Interest rates are the primary tool used by policymakers and in order to provide the Canadian economy with more "accommodation" the BoC would have little choice other than to cut its cash rate, which might then come as a surprise to some forecasters. 

"Bank of Canada has become the latest global central bank to officially put its tightening cycle on hold, although we aren't convinced that this latest dovishness will translate into the rate cuts investors are beginning to price in," says James Smith, an economist at ING Group. "That said, we don't expect a rate hike over the course of 2019 either."

The Bank of Canada already gave a taste back in March of what may be to come on Wednesday when it first told markets "the outlook continues to warrant a policy interest rate that is below its neutral range." 

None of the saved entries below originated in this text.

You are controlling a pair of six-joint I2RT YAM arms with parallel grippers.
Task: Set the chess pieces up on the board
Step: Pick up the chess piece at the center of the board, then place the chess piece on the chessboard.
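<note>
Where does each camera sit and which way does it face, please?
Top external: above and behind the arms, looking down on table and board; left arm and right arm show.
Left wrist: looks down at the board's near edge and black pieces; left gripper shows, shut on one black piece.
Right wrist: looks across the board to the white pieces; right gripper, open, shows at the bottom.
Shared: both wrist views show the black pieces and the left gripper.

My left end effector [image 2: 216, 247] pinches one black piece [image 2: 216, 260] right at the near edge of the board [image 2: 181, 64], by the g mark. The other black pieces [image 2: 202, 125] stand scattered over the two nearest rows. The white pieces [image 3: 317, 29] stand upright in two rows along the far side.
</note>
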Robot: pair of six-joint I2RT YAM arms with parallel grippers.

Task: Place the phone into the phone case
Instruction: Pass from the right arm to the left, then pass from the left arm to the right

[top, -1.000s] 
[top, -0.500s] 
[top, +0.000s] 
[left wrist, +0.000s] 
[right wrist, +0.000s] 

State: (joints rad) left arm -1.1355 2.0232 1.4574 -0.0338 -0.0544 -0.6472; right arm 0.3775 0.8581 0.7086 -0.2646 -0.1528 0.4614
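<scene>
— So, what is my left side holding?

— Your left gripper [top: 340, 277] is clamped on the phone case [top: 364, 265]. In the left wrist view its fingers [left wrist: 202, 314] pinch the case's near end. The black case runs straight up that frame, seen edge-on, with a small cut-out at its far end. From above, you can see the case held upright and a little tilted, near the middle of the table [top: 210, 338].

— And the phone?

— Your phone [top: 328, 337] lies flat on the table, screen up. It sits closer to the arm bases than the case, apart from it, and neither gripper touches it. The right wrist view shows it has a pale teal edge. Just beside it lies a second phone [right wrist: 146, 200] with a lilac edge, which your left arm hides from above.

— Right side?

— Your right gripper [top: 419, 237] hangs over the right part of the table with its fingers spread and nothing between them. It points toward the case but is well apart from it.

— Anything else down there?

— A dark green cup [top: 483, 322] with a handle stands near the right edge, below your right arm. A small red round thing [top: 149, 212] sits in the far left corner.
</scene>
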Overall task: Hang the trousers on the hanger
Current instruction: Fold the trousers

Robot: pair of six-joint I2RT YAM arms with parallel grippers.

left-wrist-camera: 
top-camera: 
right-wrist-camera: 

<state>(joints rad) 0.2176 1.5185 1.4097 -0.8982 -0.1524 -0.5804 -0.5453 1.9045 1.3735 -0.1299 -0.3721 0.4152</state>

That was part of a u-turn by the BoC on its earlier forward guidance, which suggested in October that rates could rise as many as three times in 2019, taking the cash rate up to within its so-called neutral range.  

Canada's neutral range, which is where monetary policy is neither restrictive nor stimulative for the economy and inflation remains at the 2% target, was previously estimated to be between 2.5% and 3.5% until the BoC slashed it Wednesday to between 2.25% and 3.25%.

The Bank of Canada began to abandon its 'hawkish' interest rate guidance in December after a slowdown in the global economy led North American central bankers at the Federal Reserve and BoC to fear blow-back that would ultimately hurt their own growth prospects.